**REQUIREMENT**:
Your output should be the whole listing, identical to the original.

- Opening Delimiter -

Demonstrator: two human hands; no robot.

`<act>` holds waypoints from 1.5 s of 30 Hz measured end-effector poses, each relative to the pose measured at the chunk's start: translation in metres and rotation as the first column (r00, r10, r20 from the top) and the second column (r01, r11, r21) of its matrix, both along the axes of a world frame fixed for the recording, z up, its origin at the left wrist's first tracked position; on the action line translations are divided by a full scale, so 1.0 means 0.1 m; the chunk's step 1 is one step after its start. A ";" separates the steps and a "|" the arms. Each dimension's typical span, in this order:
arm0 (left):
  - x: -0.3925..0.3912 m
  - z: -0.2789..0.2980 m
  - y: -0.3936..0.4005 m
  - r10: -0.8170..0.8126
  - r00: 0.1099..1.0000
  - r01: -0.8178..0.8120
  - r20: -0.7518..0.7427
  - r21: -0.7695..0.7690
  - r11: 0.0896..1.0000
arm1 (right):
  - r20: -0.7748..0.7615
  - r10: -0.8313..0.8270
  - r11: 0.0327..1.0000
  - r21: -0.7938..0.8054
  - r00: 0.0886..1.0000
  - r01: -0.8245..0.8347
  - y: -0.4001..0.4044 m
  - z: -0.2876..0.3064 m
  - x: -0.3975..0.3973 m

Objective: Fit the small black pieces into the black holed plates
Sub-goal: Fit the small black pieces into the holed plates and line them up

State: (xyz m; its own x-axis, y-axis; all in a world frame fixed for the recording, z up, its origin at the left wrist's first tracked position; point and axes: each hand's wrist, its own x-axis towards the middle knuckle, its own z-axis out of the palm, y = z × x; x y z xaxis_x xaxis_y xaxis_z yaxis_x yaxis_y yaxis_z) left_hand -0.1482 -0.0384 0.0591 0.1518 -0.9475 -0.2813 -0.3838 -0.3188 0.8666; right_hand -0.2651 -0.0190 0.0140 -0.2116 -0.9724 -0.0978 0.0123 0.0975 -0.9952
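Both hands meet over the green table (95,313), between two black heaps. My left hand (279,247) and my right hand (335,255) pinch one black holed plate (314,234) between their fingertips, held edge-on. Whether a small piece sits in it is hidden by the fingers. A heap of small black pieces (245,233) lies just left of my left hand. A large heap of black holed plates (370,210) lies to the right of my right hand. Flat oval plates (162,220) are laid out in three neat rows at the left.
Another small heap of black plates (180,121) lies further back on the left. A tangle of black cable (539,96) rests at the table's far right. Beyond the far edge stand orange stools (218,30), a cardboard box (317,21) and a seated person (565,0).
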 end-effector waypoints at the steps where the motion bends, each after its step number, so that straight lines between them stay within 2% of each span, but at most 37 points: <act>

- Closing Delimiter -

**WRITTEN SOLUTION**:
Demonstrator: two human hands; no robot.

`<act>` holds waypoints from 1.5 s of 30 Hz measured end-effector poses, each relative to the pose measured at the chunk's start: translation in metres and rotation as the first column (r00, r10, r20 from the top) and the second column (r01, r11, r21) of its matrix, both along the axes of a world frame fixed for the recording, z up, its origin at the left wrist's first tracked position; on the action line translations are divided by a full scale, so 1.0 means 0.1 m; the chunk's step 1 is one step after its start. A ";" separates the steps and a "|" the arms. Each dimension's typical span, in this order:
arm0 (left):
  - x: -0.3925..0.3912 m
  - z: -0.2789..0.2980 m
  - y: -0.3936..0.4005 m
  - r10: -0.8170..0.8126
  - r00: 0.1099..1.0000
  - r01: -0.8178..0.8120
  - r20: -0.7518..0.7427
  - r21: -0.7695..0.7690
  - r11: 0.0896..1.0000
arm1 (right):
  - r20: -0.7748..0.7615
  - r10: -0.8313..0.8270
  - r11: 0.0327..1.0000
  - r21: -0.7938..0.8054
  - r00: 0.0886..1.0000
  - r01: -0.8245..0.8347
  - y: -0.4001..0.4044 m
  - z: -0.2876..0.3064 m
  - x: -0.3975..0.3973 m

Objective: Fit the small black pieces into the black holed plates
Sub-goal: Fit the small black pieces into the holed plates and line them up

State: (xyz m; its own x-axis, y-axis; all in a world frame fixed for the recording, z up, its origin at the left wrist's first tracked position; point and axes: each hand's wrist, its own x-axis towards the middle knuckle, its own z-axis out of the palm, y = z × x; x y z xaxis_x xaxis_y xaxis_z yaxis_x yaxis_y yaxis_z) left_hand -0.1482 -0.0384 0.0591 0.1518 -0.9475 -0.2813 -0.3838 -0.3188 0.8666; right_hand -0.2651 -0.0190 0.0140 -0.2116 -0.9724 -0.0978 0.0123 0.0975 -0.9952
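Both hands meet over the green table (95,313), between two black heaps. My left hand (279,247) and my right hand (335,255) pinch one black holed plate (314,234) between their fingertips, held edge-on. Whether a small piece sits in it is hidden by the fingers. A heap of small black pieces (245,233) lies just left of my left hand. A large heap of black holed plates (370,210) lies to the right of my right hand. Flat oval plates (162,220) are laid out in three neat rows at the left.
Another small heap of black plates (180,121) lies further back on the left. A tangle of black cable (539,96) rests at the table's far right. Beyond the far edge stand orange stools (218,30), a cardboard box (317,21) and a seated person (565,0).
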 end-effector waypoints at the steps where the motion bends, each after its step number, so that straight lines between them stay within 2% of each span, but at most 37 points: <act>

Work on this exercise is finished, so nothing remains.